The thermometer in front of Mission Bank said 102 F. It was eleven-thirty in the morning. Misty’s was on the next block. The back door stuck so bad I had to pull with both hands, making a squeak loud enough to be heard at the front of the store. Like it was the door alarm, instead of chimes to let staff know a customer had entered the property. I stepped in and walked down the hallway passed the bulletin board full of pull-off index cards with names of lonely men and women, phone numbers promising anything from expert ‘cleaning services’ to out-and-out whoring. The hot corners of Nevada and Arizona promised chance encounters, fringe benefits for those who ventured beyond the state lines of California and Utah. Cops paid no attention, their hands full with men on the run dealing meth, bad checks, stolen pistols, hijack bounty transferred from big rigs to pickups rolling around back roads. Most men who took part in the tear-off index card bonanza were old and harmless, escaping the rut of later life for an hour or two in a secluded trailer.

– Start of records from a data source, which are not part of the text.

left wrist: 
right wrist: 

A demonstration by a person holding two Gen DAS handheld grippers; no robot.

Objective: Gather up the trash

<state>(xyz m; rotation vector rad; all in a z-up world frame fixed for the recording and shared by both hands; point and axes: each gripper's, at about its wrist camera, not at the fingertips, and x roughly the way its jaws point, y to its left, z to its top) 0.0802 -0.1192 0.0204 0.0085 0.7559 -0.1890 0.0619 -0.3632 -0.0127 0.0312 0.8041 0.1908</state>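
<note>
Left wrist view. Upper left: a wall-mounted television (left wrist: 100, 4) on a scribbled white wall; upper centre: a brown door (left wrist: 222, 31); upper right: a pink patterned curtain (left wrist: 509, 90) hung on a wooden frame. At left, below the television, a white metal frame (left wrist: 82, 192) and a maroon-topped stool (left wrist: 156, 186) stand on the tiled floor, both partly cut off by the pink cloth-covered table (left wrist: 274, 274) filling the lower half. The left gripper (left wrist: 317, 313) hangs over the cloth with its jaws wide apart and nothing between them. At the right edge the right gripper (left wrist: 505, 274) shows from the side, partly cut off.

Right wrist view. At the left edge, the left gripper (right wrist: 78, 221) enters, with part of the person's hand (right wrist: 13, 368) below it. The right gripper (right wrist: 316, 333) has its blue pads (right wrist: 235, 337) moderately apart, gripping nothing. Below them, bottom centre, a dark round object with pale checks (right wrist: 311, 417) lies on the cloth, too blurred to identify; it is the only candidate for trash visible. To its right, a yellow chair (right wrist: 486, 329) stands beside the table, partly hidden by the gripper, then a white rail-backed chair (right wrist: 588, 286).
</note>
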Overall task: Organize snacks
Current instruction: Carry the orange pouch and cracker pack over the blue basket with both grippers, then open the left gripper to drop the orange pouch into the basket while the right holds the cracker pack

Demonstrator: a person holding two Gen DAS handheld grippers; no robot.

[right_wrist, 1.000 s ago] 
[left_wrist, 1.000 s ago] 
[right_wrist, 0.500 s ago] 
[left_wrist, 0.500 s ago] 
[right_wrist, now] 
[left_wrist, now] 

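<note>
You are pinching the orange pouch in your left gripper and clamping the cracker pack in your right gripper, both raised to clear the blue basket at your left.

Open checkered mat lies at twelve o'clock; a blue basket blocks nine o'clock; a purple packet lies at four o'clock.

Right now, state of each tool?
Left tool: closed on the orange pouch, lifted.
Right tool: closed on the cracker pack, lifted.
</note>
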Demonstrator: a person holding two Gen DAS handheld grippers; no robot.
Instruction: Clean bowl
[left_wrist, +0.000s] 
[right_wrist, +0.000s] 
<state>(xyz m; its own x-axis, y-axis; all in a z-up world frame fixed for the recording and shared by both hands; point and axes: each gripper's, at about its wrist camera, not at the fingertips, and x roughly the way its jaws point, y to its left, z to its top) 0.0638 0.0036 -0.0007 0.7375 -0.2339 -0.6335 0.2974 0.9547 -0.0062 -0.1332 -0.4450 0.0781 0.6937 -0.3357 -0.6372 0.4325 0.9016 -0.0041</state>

The sex industry was alive and well at Misty’s. The old back room emporiums with bad lighting had modernized into a pink and purple plastic shrink-wrapped display-case paradise of products that at first glance, didn’t look much different than a section of Toys ‘R Us. The last time I’d been in I was looking for flavored condoms—banana, if my memory served—‘for the nutritional value’, my partner said, smiling through parched lips that needed a smear of Carmex. Now I needed the biggest battery operated crank toy I could find, something to rock the boat, get a laugh and a moan at the same time, relieve the tension and the pressure. Put things in my own hands, where I was best, and not down at the gut level where anxiety ruled. ‘That’s why God created batteries’, one old broad at the counter said, laughing, when I bought a piece I had to throw out later when it leaked day-glo coloring after a couple of times with a Keno girl from Harrah’s. The Keno girl and I could both see in the dark for a while, drinking tequila shooters and passing out on the bed in the steam heat of an Indian Summer on the river at four in the morning.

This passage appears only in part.